Steve Diamond
- Born: Stephen Diamond 3 February 1969 (age 56) Partington, Lancashire
- Height: 5 ft 10 in (1.78 m)
- Weight: 220 lb (15 st 10 lb)
- School: Broad Oak Secondary School

Rugby union career
- Position(s): Hooker

Amateur team(s)
- Years: Team / Apps / (Points)
- Trafford MV

Senior career
- Years: Team / Apps / (Points)
- 1989–2000: Sale Sharks / 397 / (70)

Coaching career
- Years: Team
- 2001: Sale Sharks
- 2001-2004: England Saxons
- 2004–2006: Saracens
- 2008-2011: Russia
- 2011-2020: Sale Sharks
- 2021–2022: Worcester Warriors
- 2022–2023: Edinburgh (consultant)
- 2024–2025: Newcastle Falcons

= Steve Diamond (rugby union) =

Professional RU coach and former rugby union footballer

Steve Diamond (born 3 February 1969) is an English professional rugby union coach and former player.

He was appointed consultant director of rugby at Newcastle Falcons in February 2024.

==Early life==
Diamond is one of six children, brought up by his mother after his father died when he was 15. He often worked at weekends.

==Rugby career==
===Playing career===
Diamond played for his local club Trafford MV before joining Sale Sharks as a player in 1989. He played over 390 top class games for Sale. He was also called up to the senior England squad for the 1997 England rugby union tour of Argentina and Australia, however he was ultimately not capped at that level. He played in the hooker position.

===Coaching career===
Diamond became a coach of the Sharks in 2001 with former teammate Jim Mallinder. Diamond then left Sale and began coaching England Saxons for the 2002 and 2003 Churchill Cups again alongside Jim Mallinder.
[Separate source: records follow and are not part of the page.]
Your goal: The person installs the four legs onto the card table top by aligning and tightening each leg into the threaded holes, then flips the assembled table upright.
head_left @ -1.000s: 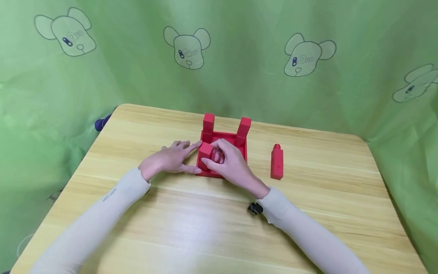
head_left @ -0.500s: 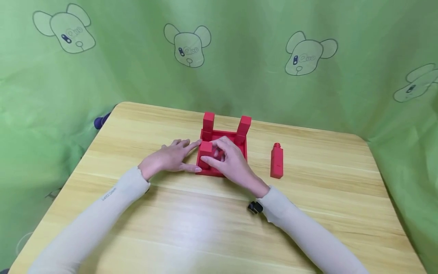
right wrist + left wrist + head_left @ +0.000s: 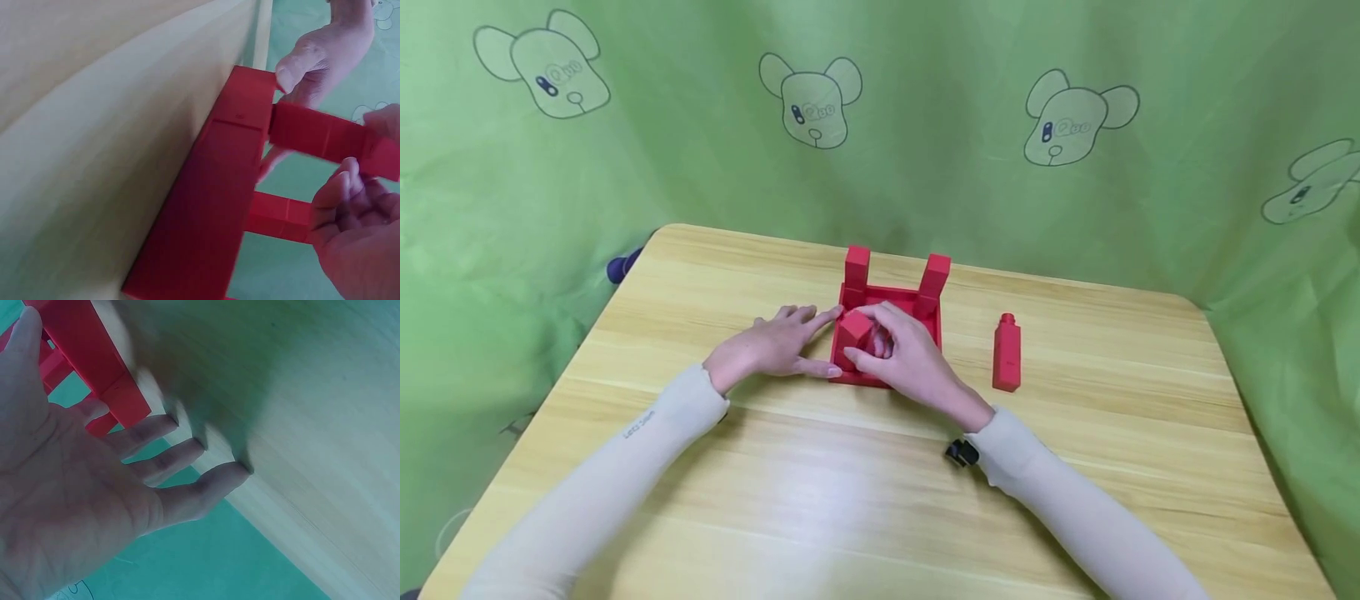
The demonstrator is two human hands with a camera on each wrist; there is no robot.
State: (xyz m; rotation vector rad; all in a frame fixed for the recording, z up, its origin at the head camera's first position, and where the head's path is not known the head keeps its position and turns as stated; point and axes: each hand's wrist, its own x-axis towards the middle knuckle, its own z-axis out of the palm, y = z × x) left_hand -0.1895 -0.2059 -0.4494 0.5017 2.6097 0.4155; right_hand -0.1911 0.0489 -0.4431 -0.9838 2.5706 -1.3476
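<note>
In the head view, the right hand (image 3: 906, 354) pinches an upright leg (image 3: 852, 331) at the tray (image 3: 865, 381)'s near left corner, thumb on the near side. To its left, the left hand (image 3: 771, 346) lies with fingers spread, index and thumb at the tray's side. Two far legs (image 3: 856, 268) stand beyond the right hand; a loose leg (image 3: 1006, 358) lies to its right on the table (image 3: 812, 508), threaded neck pointing away.

In the left wrist view, that hand's fingers are straight, thumb and index beside the tray wall — bracing, it seems, rather than gripping.

In the right wrist view, thumb and fingers hold the leg near its free end; the picture is too soft to tell whether its base is fully seated.

The step in hand looks like screwing this leg in — the next move calls for more twist, the leg kept upright and the tray steadied.
</note>
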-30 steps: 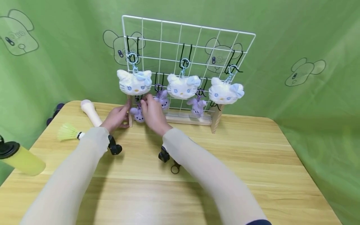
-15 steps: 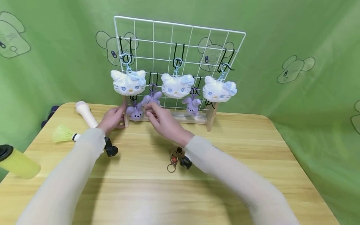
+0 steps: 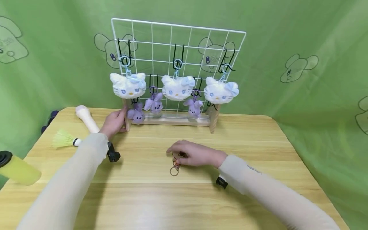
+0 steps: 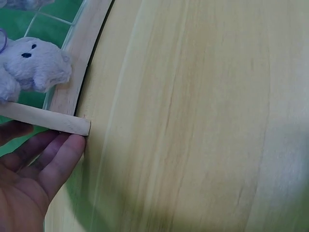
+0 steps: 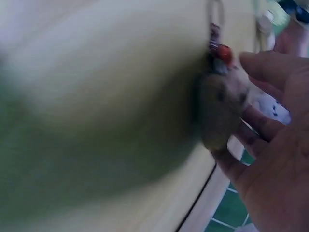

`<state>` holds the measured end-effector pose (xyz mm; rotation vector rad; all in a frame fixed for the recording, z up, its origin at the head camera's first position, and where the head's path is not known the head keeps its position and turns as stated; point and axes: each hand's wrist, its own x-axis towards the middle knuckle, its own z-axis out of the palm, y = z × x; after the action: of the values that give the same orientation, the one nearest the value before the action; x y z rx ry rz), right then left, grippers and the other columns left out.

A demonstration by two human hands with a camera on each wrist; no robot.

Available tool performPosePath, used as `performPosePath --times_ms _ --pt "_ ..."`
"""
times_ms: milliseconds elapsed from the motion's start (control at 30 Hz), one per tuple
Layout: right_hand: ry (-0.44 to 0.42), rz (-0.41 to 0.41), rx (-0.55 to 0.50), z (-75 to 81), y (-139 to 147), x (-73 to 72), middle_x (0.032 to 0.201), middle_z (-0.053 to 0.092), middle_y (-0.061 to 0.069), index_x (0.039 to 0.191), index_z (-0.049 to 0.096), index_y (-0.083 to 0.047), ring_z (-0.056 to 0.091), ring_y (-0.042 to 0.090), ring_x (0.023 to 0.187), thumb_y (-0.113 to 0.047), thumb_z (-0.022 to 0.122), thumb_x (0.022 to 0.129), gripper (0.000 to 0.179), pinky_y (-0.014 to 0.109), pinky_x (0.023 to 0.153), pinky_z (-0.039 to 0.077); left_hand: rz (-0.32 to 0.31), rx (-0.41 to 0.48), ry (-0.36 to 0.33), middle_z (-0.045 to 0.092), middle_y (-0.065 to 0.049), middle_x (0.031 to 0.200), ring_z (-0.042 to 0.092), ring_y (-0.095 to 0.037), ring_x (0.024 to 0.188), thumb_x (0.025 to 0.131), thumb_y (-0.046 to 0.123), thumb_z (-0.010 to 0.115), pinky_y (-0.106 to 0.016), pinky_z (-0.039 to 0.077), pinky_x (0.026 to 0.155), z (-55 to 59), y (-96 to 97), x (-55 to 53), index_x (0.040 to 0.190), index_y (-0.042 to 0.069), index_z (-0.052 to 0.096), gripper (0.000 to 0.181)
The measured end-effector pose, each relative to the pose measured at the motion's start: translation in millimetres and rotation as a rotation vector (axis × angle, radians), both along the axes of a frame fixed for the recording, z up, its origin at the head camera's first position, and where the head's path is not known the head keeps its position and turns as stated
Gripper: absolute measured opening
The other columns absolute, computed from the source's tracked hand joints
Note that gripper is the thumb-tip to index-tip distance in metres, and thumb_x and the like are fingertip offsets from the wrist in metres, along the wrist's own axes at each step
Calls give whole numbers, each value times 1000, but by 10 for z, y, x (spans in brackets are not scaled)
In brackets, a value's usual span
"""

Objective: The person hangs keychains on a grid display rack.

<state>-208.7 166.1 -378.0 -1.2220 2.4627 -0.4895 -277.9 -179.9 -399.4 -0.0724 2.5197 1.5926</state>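
Note:
My left hand point(image 3: 113, 122) rests against the wooden foot point(image 4: 63, 123) at the left end of a white wire grid rack point(image 3: 178, 25), fingertips on its outer side. My right hand point(image 3: 196, 154) is curled round a small brown plush keychain point(image 5: 215, 111) low over the table, thumb close to its orange bead point(image 5: 224, 53). Its metal ring point(image 3: 174, 171) sticks out toward the near side. Black hooks on the rack bear three white cat-face plush keychains point(image 3: 176, 89) above and three purple bunny plush keychains point(image 3: 155, 103) below.
On the left of the wooden table point(image 3: 138, 204) lie a pale microphone point(image 3: 86, 118), a yellow shuttlecock point(image 3: 64, 140) and a yellow bottle point(image 3: 21, 171) with a black lid. A green curtain point(image 3: 273, 38) surrounds the table behind and at the sides.
My right hand has left the lower left purple bunny and come down and right to the brown plush keychain. The left hand stays at the rack's foot. The head view has shifted slightly.

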Motion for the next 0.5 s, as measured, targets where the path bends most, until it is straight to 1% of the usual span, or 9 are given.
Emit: performPosePath --times_ms 100,200,300,367,433,500 --pt "40 39 69 -53 38 77 152 56 13 146 60 -16 53 29 140 -19 67 101 46 47 124 46 13 -32 19 53 -31 149 65 -43 122 105 72 21 -42 65 97 -9 7 -8 158 1 41 91" --pt "52 25 112 -64 43 130 155 53 13 146 61 -20 50 29 143 -20 69 99 48 47 125 45 20 -66 38 51 -31 153 65 -44 121 105 71 20 -45 65 98 -16 16 -14 158 1 41 90" --pt "31 18 126 -62 37 167 158 49 13 145 61 -21 48 29 145 -24 72 97 50 47 126 44 23 -104 56 51 -31 154 64 -45 123 106 70 18 -50 61 103 -23 16 -12 156 0 44 91" --pt "24 27 133 -62 28 190 161 47 12 146 60 -21 48 30 147 -27 74 96 52 48 127 43 24 -124 64 51 -32 153 64 -45 122 106 70 16 -53 59 105 -19 18 -1 154 -2 46 91" --pt "35 46 135 -61 12 221 162 48 10 146 61 -20 48 29 148 -31 74 97 52 47 127 42 23 -141 68 51 -33 153 63 -46 124 106 70 15 -55 57 108 -14 20 8 153 -3 47 92" --pt "62 67 122 -60 -6 250 159 51 8 143 63 -17 52 28 145 -31 73 98 49 46 126 44 22 -152 71 50 -33 154 62 -47 126 106 69 14 -55 56 109 -2 28 19 153 -4 47 93"
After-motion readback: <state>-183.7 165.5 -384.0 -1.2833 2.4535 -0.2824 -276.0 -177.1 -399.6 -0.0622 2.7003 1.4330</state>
Diamond joined Saracens in 2004 as a coach and was praised with bringing many successful players to the club, but was sacked after two and half years after failing to qualify for the Heineken Cup.

In 2007 he teamed up again with Jim Mallinder to head up Northampton Saints recruitment process.
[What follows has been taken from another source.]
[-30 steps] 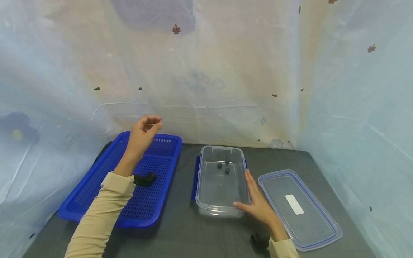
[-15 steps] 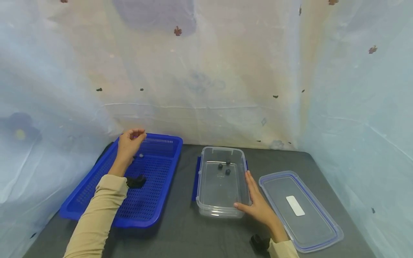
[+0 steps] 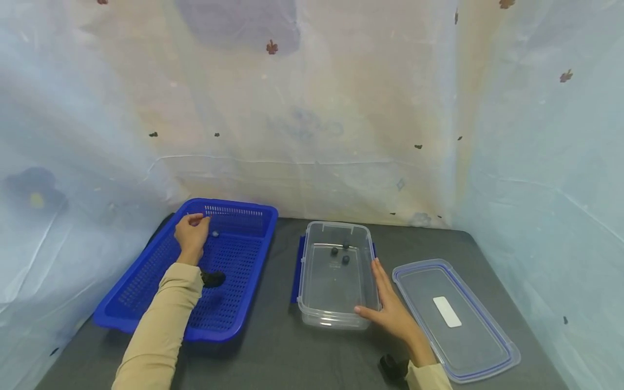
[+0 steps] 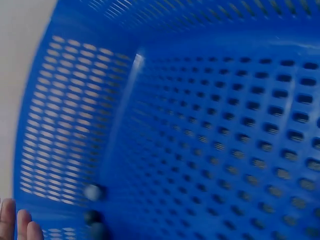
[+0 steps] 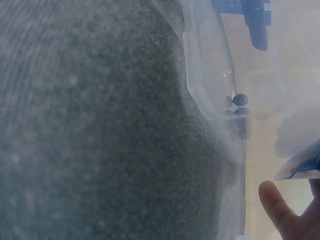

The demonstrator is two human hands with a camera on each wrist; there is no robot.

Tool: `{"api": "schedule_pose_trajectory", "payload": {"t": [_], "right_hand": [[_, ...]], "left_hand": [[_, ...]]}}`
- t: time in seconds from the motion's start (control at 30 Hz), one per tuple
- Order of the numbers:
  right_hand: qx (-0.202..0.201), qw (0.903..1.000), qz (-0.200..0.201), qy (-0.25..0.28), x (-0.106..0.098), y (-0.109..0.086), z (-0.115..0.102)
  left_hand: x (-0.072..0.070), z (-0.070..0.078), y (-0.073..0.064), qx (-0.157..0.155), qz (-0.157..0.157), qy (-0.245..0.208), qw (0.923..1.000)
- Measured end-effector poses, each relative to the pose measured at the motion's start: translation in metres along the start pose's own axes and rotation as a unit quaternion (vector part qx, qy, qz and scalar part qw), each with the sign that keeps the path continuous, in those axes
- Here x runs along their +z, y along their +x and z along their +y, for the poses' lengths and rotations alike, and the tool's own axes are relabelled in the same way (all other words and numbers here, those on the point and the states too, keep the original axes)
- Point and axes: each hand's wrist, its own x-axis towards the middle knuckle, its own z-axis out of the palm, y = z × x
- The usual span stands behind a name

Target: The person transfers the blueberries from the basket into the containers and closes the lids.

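My left hand (image 3: pixel 192 234) is over the far left part of a blue perforated basket (image 3: pixel 260 252), fingers loosely bent. Beside its fingertips lies a small round blueberry (image 3: pixel 215 234). The left wrist view shows a pale blueberry (image 4: pixel 93 192) and darker ones near the basket's end wall, with fingertips (image 4: pixel 22 225) at the lower left corner. My right hand (image 3: pixel 394 314) rests against the right side of a clear plastic container (image 3: pixel 331 290), thumb at the front corner and fingers straight along the wall. Inside the container sit 3 dark blueberries (image 3: pixel 345 260).
A clear lid (image 3: pixel 473 336) with a blue seal and a white label lies right of the container. The container's blue side latches (image 3: pixel 297 271) hang outward. A grey cloth (image 3: pixel 273 346) covers the table, and a patterned sheet (image 3: pixel 312 108) closes off the back and sides.
My left hand has moved leftward and down from above the basket's far end to inside it, uncovering a blueberry there. The right hand and container have stayed put.
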Motion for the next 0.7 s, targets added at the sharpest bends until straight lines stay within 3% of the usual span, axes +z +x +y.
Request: {"api": "schedule_pose_trajectory", "payload": {"t": [0.17,0.4,0.7], "right_hand": [[-0.002,1.0000,0.002,-0.002,0.000,0.000,0.001],[-0.006,1.0000,0.008,0.000,0.001,0.000,0.001],[-0.012,0.9999,0.011,0.000,0.002,0.000,0.002]], "left_hand": [[0.005,-0.018,0.000,-0.028,0.042,-0.023,0.9984],[0.009,-0.034,-0.002,-0.051,0.079,-0.015,0.9954],[0.008,-0.045,-0.003,-0.044,0.084,0.028,0.9951]]}}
He then accepted the Director of Rugby role for the Russian national team, and in 2010, under Diamond's leadership, Russia qualified for the 2011 Rugby World Cup.

Diamond returned to Sale Sharks in January 2011 as Director of Sport before taking over as Director of Rugby in 2012. On 8 December 2020 Sale announced that Diamond had left the club with immediate effect for personal reasons. It was later revealed that several family issues were the reason for his departure.
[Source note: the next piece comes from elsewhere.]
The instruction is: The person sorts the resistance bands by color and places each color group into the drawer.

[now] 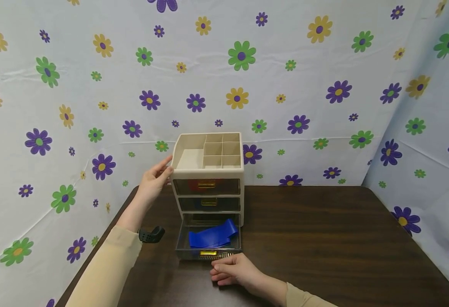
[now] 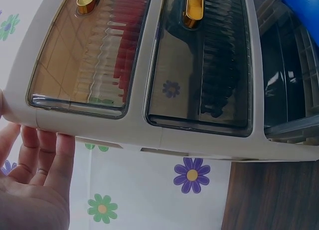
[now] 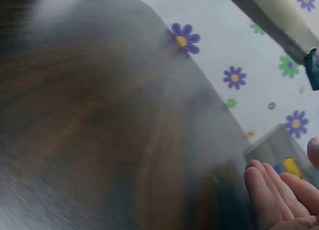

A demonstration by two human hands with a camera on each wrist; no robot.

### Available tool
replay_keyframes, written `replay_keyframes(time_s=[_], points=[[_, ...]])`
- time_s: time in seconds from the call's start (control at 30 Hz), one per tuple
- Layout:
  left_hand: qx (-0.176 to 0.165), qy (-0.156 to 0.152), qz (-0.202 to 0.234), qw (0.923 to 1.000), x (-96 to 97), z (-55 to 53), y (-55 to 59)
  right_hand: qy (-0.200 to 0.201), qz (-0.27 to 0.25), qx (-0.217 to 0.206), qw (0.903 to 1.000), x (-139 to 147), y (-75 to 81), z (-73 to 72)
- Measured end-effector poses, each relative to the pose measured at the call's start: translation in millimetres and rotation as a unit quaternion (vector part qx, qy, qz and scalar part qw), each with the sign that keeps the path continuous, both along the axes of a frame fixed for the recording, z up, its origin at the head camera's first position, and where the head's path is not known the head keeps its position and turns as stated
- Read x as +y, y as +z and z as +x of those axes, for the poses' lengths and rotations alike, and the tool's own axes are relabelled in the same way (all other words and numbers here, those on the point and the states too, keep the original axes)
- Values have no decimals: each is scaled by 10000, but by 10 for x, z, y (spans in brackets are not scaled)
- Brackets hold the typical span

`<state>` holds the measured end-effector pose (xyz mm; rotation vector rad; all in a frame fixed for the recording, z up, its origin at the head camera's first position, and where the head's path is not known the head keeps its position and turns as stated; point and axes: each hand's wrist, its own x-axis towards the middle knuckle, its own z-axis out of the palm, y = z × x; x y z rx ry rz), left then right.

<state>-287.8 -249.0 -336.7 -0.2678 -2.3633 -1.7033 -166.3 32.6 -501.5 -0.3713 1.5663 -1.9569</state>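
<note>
A cream desktop organizer (image 1: 208, 170) stands on the table, with sectioned trays on top and drawers below. My left hand (image 1: 154, 181) rests against its upper left side; in the left wrist view the extended fingers (image 2: 62, 157) touch the cabinet's edge. The bottom drawer (image 1: 182, 238) is pulled out and holds a folded blue strip (image 1: 211, 236). Just in front of that drawer is my right hand (image 1: 235, 270), near the gold handle (image 1: 208, 253). In the right wrist view its fingers (image 3: 264, 190) are loosely bent, the thumb apart, with nothing held.
The upper drawer (image 1: 220, 186), with something red behind its clear front, and the middle drawer (image 1: 228, 204), with dark contents, are closed. The dark wood table (image 1: 316, 243) extends to the right. A flower-patterned cloth (image 1: 301, 55) hangs behind and at both sides.
</note>
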Motion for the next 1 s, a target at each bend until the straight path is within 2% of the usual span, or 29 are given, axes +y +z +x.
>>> replay_keyframes(time_s=[0.1, 0.17, 0.23, 0.4, 0.53, 0.77, 1.0], points=[[-52, -22, 28, 10000, -4, 1, 1, -126, 27, -223, 9997, -27, -69, 26], [-147, -22, 19, 9999, 19, 48, 49, -272, -47, -366, 9989, -52, -110, 40], [-132, -20, 41, 9999, 17, 54, 44, -455, -154, -497, 9976, -82, -139, 49], [-59, -53, -4, 10000, 24, 97, 79, -737, -370, -744, 9938, -157, -148, 42], [-125, -58, -14, 9999, 70, 167, 181, -926, -428, -882, 9909, -190, -132, 16], [-23, 17, -56, 10000, -3, 20, 46, -1166, -500, -949, 9874, -204, -133, -2], [70, 33, -19, 10000, -10, -16, -16, -1311, -590, -922, 9853, -215, -116, -13]])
He was appointed Lead Rugby Consultant at Worcester Warriors in November 2021. On 25 January 2022 it was confirmed he would take charge of the first team with immediate effect following the departure of Jonathan Thomas. It was also confirmed he would take on the role of Director of Rugby from 2022 to 2023 due to the retirement of Alan Solomons.

His contract at Warriors was terminated along with every other employee on 5 October 2022.

==Personal life==
Diamond's mother died on 19 November 2020. It was later confirmed his brother had died 12 months previously and his sister had been diagnosed with terminal cancer.

Diamond has had an occasionally direct personal approach.